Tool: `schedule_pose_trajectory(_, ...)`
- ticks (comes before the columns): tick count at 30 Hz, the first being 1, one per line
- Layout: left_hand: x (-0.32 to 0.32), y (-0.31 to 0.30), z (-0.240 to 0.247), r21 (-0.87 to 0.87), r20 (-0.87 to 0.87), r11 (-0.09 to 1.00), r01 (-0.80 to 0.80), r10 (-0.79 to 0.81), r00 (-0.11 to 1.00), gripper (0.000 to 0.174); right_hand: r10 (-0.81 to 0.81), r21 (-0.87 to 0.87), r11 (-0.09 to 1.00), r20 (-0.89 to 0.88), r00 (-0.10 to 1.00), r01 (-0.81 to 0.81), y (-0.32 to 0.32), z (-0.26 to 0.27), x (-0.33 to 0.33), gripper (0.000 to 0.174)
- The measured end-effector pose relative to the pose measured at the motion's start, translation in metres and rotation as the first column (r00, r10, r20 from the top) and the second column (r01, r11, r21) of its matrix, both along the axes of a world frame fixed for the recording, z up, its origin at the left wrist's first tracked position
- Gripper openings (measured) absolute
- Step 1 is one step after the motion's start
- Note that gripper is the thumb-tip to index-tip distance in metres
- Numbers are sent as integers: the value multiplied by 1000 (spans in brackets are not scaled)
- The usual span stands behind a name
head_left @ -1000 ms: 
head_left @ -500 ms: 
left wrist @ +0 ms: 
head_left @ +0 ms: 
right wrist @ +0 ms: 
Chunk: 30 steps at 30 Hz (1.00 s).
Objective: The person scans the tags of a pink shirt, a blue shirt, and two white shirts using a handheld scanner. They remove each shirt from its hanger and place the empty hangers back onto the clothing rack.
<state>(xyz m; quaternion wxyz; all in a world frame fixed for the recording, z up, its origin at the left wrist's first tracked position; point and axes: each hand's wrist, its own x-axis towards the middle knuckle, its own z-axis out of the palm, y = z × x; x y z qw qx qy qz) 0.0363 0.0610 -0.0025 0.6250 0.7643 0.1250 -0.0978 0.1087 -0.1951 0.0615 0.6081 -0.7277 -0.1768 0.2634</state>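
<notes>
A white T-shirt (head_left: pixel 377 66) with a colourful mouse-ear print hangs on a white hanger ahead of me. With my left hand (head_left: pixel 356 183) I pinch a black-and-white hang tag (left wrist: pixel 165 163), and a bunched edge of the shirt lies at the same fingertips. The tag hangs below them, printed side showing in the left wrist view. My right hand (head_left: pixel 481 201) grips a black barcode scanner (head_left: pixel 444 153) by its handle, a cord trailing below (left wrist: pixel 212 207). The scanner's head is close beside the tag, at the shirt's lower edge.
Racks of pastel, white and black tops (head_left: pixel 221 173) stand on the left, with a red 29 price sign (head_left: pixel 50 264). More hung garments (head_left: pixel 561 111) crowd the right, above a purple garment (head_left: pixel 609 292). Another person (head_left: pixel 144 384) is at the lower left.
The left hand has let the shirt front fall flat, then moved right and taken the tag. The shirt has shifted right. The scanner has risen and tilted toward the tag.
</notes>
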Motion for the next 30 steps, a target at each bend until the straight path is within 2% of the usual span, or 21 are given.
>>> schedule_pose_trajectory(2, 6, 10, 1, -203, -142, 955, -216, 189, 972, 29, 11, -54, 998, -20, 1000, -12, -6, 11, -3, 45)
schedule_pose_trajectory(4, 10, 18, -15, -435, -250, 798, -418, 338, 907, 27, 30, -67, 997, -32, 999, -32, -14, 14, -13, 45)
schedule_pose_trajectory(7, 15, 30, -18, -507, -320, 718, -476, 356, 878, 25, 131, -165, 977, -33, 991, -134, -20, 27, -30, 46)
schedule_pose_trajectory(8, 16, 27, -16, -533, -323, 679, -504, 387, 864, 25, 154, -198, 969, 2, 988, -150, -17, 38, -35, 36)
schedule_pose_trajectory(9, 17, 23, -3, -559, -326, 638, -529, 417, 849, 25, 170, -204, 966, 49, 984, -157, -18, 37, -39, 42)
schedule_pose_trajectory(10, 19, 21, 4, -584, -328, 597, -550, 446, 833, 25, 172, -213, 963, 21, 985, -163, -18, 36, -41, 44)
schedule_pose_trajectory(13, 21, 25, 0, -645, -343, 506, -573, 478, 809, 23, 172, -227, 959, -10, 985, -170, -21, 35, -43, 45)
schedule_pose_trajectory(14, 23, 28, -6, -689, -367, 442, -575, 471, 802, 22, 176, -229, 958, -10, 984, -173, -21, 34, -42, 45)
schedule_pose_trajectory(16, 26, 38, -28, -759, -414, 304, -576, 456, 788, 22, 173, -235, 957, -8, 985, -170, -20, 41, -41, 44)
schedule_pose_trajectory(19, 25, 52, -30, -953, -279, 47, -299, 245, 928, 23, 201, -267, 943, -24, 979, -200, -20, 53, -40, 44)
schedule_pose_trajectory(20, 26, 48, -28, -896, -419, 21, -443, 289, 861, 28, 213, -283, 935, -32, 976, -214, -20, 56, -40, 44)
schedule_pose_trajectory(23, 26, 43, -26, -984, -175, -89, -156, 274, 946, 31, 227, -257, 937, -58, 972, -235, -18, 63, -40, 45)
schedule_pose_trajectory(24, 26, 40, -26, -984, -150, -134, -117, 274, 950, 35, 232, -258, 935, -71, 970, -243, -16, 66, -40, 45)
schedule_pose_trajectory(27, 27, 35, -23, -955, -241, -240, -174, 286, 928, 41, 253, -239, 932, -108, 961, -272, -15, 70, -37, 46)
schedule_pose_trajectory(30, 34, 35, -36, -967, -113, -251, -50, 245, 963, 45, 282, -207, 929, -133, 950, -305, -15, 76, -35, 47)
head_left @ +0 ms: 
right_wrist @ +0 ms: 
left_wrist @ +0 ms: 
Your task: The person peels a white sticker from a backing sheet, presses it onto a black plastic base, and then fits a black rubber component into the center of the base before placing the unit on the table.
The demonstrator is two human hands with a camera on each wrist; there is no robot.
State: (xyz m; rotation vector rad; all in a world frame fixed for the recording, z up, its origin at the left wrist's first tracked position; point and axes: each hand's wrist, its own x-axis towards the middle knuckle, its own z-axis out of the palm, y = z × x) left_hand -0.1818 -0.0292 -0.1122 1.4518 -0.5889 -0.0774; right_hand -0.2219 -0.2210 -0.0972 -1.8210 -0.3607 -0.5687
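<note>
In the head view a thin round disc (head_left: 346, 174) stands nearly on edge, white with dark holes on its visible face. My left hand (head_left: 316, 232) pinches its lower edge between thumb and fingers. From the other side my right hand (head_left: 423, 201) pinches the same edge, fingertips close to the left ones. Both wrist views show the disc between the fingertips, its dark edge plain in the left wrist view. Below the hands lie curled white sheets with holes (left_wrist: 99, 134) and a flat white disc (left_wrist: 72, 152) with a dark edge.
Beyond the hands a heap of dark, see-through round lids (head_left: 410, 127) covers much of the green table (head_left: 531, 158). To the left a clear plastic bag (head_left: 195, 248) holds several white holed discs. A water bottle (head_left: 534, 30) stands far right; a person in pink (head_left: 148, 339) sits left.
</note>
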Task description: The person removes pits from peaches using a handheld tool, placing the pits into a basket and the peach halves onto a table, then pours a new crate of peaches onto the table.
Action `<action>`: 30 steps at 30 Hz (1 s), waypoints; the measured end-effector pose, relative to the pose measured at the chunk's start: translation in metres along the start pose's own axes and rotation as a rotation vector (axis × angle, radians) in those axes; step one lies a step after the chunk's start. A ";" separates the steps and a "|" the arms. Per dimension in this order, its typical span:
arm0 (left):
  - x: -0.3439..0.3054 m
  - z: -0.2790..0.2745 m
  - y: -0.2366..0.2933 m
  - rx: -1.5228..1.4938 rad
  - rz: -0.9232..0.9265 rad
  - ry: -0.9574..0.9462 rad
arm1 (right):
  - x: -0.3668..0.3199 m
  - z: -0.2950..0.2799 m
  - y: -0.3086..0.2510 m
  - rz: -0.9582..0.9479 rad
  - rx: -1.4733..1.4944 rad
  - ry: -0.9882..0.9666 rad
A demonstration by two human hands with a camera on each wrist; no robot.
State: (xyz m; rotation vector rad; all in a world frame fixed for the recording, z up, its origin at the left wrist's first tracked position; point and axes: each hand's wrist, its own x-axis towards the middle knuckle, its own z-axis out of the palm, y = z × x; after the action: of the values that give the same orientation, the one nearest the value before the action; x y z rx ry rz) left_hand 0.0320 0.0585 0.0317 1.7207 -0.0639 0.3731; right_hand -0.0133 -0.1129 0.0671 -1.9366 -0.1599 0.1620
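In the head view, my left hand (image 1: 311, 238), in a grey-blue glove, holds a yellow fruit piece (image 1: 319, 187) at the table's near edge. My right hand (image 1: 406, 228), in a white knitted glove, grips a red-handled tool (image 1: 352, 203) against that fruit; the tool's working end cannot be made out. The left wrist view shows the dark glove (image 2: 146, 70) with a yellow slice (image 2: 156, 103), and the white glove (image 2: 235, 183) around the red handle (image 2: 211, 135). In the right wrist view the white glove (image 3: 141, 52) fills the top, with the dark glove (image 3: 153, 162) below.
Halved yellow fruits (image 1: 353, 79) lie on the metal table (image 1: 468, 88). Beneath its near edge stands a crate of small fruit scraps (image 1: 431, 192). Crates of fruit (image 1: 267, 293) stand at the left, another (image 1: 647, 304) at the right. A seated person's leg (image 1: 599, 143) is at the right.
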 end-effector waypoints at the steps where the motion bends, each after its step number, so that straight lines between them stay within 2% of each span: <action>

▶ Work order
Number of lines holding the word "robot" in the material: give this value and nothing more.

▶ Task answer
2